RENGAT – Kasus pembangkangan terhadap putusan Mahkamah Agung (MA) menarik perhatian publik, dimana PT Teso Indah yang bergerak di bidang perkebunan kelapa sawit, yang dikelola Dedi Handoko Alimin, sosok pengusaha hiburan malam di Pekanbaru terseret dalam konflik agraria dan perburuhan di Kabupaten Indragiri Hulu (Inhu), Provinsi Riau.
“Ini bukan sekadar soal dua buruh, tapi soal wibawa hukum di negeri ini. Kalau pengusaha bisa seenaknya melawan putusan Mahkamah Agung, maka keadilan hanya jadi pajangan,” ujar Sekretaris Pengurus Cabang Federasi Serikat Pekerja Pertanian Perkebunan- Konfederasi Serikat Pekerja Seluruh Indonesia (PC FSPPP-KSPSI) Inhu, Diston Pasaribu, Rabu (20/8/2025) di Rengat Barat.
Aroma pembangkangan hukum yang menyeruak dari perusahaan perkebunan kelapa sawit PT Teso Indah yang dikelola pengusaha Dedi Handoko Alimin. Meski MA sudah mengeluarkan putusan inkrah yang memenangkan dua pekerjanya, perusahaan PT Teso Indah justru menutup mata dan enggan menjalankan kewajiban.
“Jelas-jelas PT Teso Indah melawan putusan Mahkamah Agung. Ini preseden buruk. Kalau hukum tertinggi saja dilecehkan, bagaimana nasib buruh kecil? Kami mendesak polisi segera melakukan penyidikan atas pembangkangan yang dilakukan pemilik perusahaan tersebut,” tegas Diston.
Kasus tersebut bermula dari pemecatan dua pekerja PT Teso Indah bernama Rahmad Jaka Fitra dan Antoni. Keduanya menggugat PT Teso Indah melalui FSPPP-KSPSI ke Pengadilan Hubungan Industrial (PHI) atas perlakuan perusahaan yang dinilai sewenang-wenang yang tidak membayarkan hak normatif tenaga kerjanya.
Perjuangan panjang itu akhirnya berbuah manis di tingkat kasasi. Putusan MA nomor 656.K/Pdt.sus-PHI/2023, tertanggal 7 Juni 2023, menghukum PT Teso Indah untuk membayar masing-masing Rp44.111.333 kepada Rahmad dan Antoni.
Putusan ini dibacakan dalam sidang terbuka oleh Majelis Hakim Agung yang dipimpin Dr. Drs. Muhammad Yunus Wahab, SH M.H, bersama Achmad Jaka Mirdinata SH, MH, dan Dr. Sugiyanto SH MH dengan Panitera Pengganti Febry Widjajanto SH MH.
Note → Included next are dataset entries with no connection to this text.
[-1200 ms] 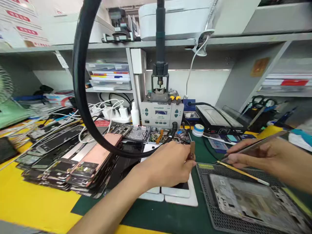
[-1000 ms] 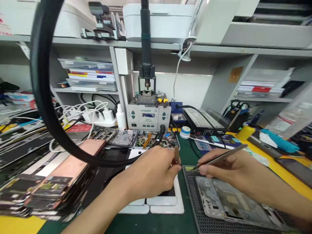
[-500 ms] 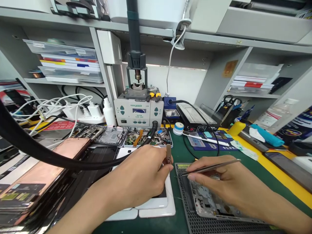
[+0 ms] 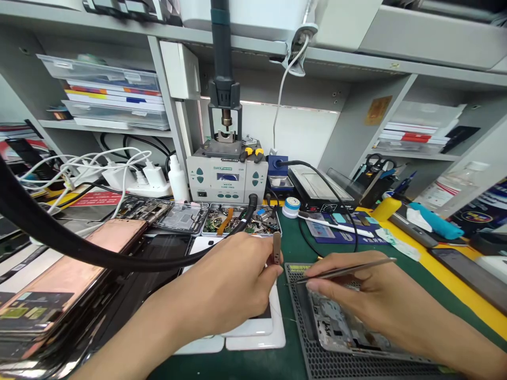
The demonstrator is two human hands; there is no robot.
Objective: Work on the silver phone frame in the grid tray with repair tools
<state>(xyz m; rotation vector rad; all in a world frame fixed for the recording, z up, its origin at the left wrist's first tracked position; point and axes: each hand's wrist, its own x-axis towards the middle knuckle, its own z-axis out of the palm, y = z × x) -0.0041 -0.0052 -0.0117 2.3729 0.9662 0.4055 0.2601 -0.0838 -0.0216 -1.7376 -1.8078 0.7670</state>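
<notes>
Head view: the left hand (image 4: pixel 233 285) pinches a small flex strip (image 4: pixel 277 247) upright, clear of the frame (image 4: pixel 336 327) lying on the grey mat (image 4: pixel 317 364) at 5 o'clock. The right hand (image 4: pixel 356 290) is closed on tweezers (image 4: pixel 344 271), tips aimed toward 9 o'clock at the frame's top edge.

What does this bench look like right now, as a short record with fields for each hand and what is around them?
left hand: pinches a small brown flat part, held upright
right hand: grips metal tweezers, tips pointing left
under right hand: opened phone frame on a grey perforated mat
behind hands: parts tray, hot-air rework station
left side: stacked phone screens
surface: green mat
</notes>
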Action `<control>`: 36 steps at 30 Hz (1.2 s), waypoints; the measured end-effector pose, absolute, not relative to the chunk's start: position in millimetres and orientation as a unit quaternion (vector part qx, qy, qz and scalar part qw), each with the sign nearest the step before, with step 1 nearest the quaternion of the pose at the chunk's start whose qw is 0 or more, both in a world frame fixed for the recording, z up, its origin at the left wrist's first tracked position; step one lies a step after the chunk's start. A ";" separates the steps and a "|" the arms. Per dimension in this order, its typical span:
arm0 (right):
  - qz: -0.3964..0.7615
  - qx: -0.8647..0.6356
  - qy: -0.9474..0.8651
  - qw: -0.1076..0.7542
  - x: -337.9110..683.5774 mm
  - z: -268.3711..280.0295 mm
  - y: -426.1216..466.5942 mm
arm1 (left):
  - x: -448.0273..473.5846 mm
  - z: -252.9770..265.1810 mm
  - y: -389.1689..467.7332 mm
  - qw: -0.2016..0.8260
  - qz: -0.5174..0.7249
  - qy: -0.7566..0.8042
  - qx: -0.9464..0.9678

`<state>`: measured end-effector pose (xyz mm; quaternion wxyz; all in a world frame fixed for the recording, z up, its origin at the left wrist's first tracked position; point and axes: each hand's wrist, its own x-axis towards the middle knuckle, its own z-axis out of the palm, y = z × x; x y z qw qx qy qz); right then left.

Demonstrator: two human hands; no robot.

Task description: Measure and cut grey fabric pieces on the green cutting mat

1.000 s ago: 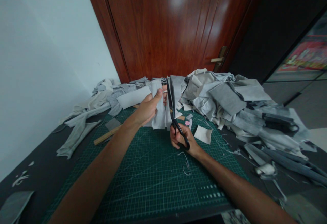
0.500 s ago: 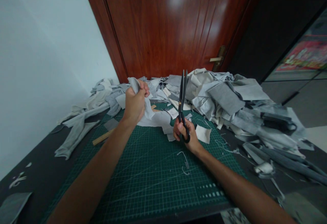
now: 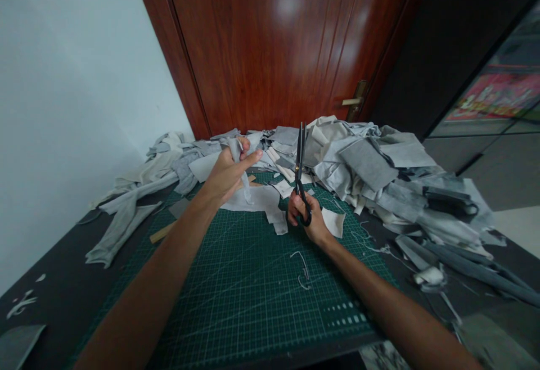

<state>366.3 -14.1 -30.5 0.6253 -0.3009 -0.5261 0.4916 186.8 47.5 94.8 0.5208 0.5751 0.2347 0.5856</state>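
Note:
My left hand [image 3: 230,170] holds a crumpled strip of pale grey fabric [image 3: 246,185] above the far part of the green cutting mat [image 3: 244,269]. Its thumb sticks out to the right while the other fingers curl round the cloth. Black scissors [image 3: 300,162] point upward in my right hand [image 3: 307,217], their blades slightly apart and touching no cloth. Flat on the mat between the hands lies a light grey fabric piece [image 3: 272,207]. A small cream scrap [image 3: 333,222] rests just right of my right hand.
A big heap of grey and white cloth [image 3: 367,162] covers the table's back right. More cloth [image 3: 122,207] trails along the left by the white wall. A wooden ruler [image 3: 161,233] lies partly under my left arm. Thread [image 3: 302,271] lies on the mat. Behind stands a brown door [image 3: 261,49].
My left hand has loosened from a fist, its thumb now extended, and has lowered slightly with the cloth. The scissors have dipped a little, still in my right hand. The view has shifted slightly.

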 end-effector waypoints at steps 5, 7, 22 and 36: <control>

Namun, lebih dari dua tahun berlalu, hak normatif kedua buruh itu tetap tidak kunjung dibayarkan. PC FSPPP-KSPSI Inhu mendesak aparat penegak hukum, khususnya kepolisian untuk turun tangan. Mereka menilai pembangkangan PT Teso Indah tidak bisa dibiarkan, karena berpotensi menjadi contoh buruk bagi perusahaan lain.
“Negara harus hadir. Jangan biarkan buruh diinjak-injak hanya karena melawan pemilik modal. Ini bukan sekadar pelanggaran perdata, tapi sudah masuk ranah pidana, pembangkangan terhadap hukum,” ujar Diston.
Kini, sorotan publik tertuju pada aparat penegak hukum, akankah berani menyentuh pengusaha besar seperti Dedi Handoko Alimin, atau justru membiarkan hukum kembali tunduk di bawah kepentingan pengusaha.
Wartawan sudah mencoba menghubungi Dedi Handoko Alimin sebagai pihak yang bertanggung jawab terhadap PT Teso Indah, namun tidak ada jawaban melalui via telpon dan pesan WhatsApp (0812 7003 0xx) miliknya hingga berita ini diterbitkan.